Status: Foundation (PR 1 of #785). PR 2 wires the toggle through the executor; PRs 3-4 add the extension surface on Browser-Use Plane. Owners: TBD Tracks issue: #785 (browser-use epic)

Summary

Mantis runs two compute planes:

  • Computer Plane (#696) — Xvfb + Chrome + xdotool. CUA-pure: screenshot + key/mouse only. Stealth-capable.
  • Browser-Use Plane (#785) — Chrome under Playwright/CDP-native control. DOM-aware: state.*, tabs.*, links.* extensions.

Both planes implement the same ComputeClient base contract. Plane selection is a runtime flag (compute_backend), not a fork in the brain plane or handler set. DOM verbs are capability-gated extensions advertised at session_init and enforced via a per-executor CapabilityAllowlist.

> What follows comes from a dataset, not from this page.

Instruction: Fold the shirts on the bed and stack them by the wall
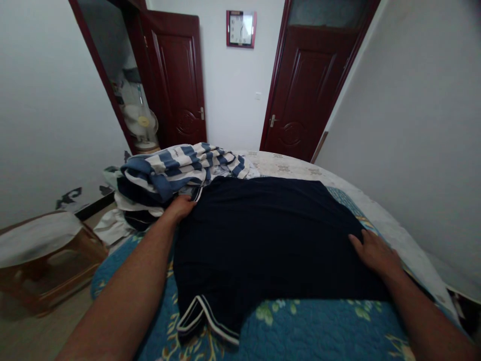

This document is the umbrella spec. Plane-specific docs:

  • docs/reference/computer-plane.md — Computer Plane (existing).
  • docs/reference/browser-use-plane.md — Browser-Use Plane (lands with PR 2).

Goals

  1. Single contract. A plan + handler set drives either plane. Switching is compute_backend: computer_plane | browser_use_plane at submit time.
  2. Capability gating. DOM-aware extensions are advertised at session_init and only consumed by handlers whose executor allowlist permits them. Pure-CUA executors fail loud if they consume an extension — quiet degradation is explicitly avoided (feedback_cua_no_dom_access.md).
  3. Uniform profile + proxy contracts. Same (tenant_id, profile_id) identity on both planes. Same ProxyConfig accepted at session_init. Storage is per-plane.

Non-goals

  • Cross-plane profile handoff. v1 ships per-plane profiles; cross-plane handoff (package → release → mount) is a deferred follow-up gated on real demand (#785).
  • Stealth parity across planes. Browser-Use Plane on CF-protected sites is not a v1 requirement; pure-CUA on Computer Plane stays the path for stealth-sensitive harvesting.
  • Shared persistent volume across planes. Forces same-region/provider; ruled out unless mid-plan plane-switching becomes a hot path.

Two-plane layout

                  ┌─────────────────────────┐
                  │      Brain Plane        │
                  │  (executors + handlers) │
                  └────────┬────────────────┘
                           │  one ComputeClient contract
              ┌────────────┴────────────┐
              │                         │
              ▼                         ▼
   ┌──────────────────────┐   ┌──────────────────────┐
   │   Computer Plane     │   │  Browser-Use Plane   │
   │   (CUA-pure)         │   │  (DOM-aware)         │
   │                      │   │                      │
   │  Xvfb + Chrome +     │   │  Playwright / CDP-   │
   │  xdotool             │   │  native Chrome       │
   │                      │   │                      │
   │  capabilities:       │   │  capabilities:       │
   │    dom_aware=False   │   │    dom_aware=True    │
   │    stealth=True      │   │    stealth=False(v1) │
   └──────────────────────┘   └──────────────────────┘

Base surface (both planes implement)

Method Notes
session_init(profile_id, proxy_config)(token, Capabilities) Bind tenant + profile + run. Advertises capabilities.
session_close(token) Tear down.
screenshot()(png, viewport) PNG + scroll_y + captured_at_ms.
dispatch(action) Uniform action verb — click(x,y) / key / type / scroll. Each plane translates to its native primitive (xdotool on Computer Plane, Playwright page.mouse/keyboard on Browser-Use Plane).
health() Liveness + last-action timestamp.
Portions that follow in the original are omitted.